The C/C++ languages are chosen for their fundamental importance, their ubiquity,
and their efficiency (which is crucial to image processing and computer vision).
For your convenience, you may use the latest version of the
Blepo computer vision library.
Assignments:
- HW#1 (due 9/2, 11:59pm):
- Implement the floodfill algorithm in C/C++. Create an executable
that allows the user to choose the filename and seed point; it is okay if you
hardcode the new color. The application should load the image from disk,
display the original image, run the algorithm, and display the resulting
image. (The specific interface is up to you: Either use command-line parameters,
such as: filename x y (in
that order), where 'filename' is the image filename and (x,y) are the
coordinates of the seed point; Or use a windows-based interface, such as
CFileDialog for selecting the file and GrabMouseClick for getting the seed
point.)
- To create a console app in Visual C++, follow these instructions: File -> New ->
Project -> Win32 Console Application. Give it a name and keep the checkbox
on "Create new workspace". Choose "An application that supports MFC." Now
compile and run (Build -> Build ..., and Build -> Execute, or F7 and
Ctrl-F5). Under FileView -> Source Files you will find the main cpp file.
(Also, I would recommend that you turn off Precompiled Headers: Project ->
Settings -> C/C++ -> Precompiled headers -> Not using precompiled headers.
Before you click on the radio button, though, first select All
configurations in the drop down box so that both Debug and Release versions
are affected.)
- Email the grader with the subject line "HW1" (without quotes). The email
should have the following files attached:
- username_hw1_exe -- This is the precompiled executable, but with
the extension removed so that it is not blocked by the email system.
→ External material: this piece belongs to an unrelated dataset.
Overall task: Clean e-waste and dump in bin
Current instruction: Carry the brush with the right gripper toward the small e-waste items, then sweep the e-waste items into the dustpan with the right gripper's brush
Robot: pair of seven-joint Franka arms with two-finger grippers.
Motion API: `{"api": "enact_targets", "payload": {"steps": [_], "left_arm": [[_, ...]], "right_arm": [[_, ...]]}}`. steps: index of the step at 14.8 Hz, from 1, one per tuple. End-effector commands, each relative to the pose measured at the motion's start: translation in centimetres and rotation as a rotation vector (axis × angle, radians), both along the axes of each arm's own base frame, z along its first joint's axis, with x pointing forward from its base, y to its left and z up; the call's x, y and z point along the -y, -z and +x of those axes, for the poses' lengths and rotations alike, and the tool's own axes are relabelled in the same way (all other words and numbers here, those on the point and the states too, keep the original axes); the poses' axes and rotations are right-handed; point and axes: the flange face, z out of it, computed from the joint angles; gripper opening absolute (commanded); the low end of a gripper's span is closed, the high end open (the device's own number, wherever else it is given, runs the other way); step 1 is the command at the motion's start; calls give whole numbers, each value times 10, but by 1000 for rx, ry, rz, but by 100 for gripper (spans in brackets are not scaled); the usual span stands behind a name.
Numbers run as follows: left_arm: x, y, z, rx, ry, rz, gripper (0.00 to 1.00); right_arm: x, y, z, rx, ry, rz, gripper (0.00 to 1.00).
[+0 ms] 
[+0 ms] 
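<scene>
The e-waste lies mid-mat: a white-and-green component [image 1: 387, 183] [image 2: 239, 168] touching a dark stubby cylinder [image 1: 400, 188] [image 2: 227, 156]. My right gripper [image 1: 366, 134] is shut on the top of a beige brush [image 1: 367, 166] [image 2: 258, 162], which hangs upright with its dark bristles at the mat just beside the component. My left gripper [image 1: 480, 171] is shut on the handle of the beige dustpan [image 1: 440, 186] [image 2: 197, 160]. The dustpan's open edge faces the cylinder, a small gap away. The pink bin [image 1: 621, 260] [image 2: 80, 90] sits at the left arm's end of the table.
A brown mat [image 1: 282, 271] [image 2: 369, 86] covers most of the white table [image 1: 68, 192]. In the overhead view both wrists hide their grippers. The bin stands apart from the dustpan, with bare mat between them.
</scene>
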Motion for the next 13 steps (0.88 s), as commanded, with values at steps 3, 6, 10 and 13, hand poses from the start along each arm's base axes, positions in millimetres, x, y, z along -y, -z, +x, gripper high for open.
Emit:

- username_hw1_zip -- This is a zipped version of the folder
containing all the important files in your workspace directory. When the
grader unzips this file, it
should create a folder and put all the individual files inside it, so that he can just open the .dsw file and
compile. Before zipping the folder, be sure to delete the Debug and Release directories, as well as
the .opt, .ncb, and .clw files, since these files take up a lot of disk space and will be
automatically generated by VC++ anyway. To make grading easier, your
directory should be at the same level as the blepo directory (If your main file is directly inside your directory, then it will have
#include "../blepo/src/blepo.h"). Here is an example:
- all the source files that you actually wrote for the homework, attached
as individual text files (there will probably be only one or two of these).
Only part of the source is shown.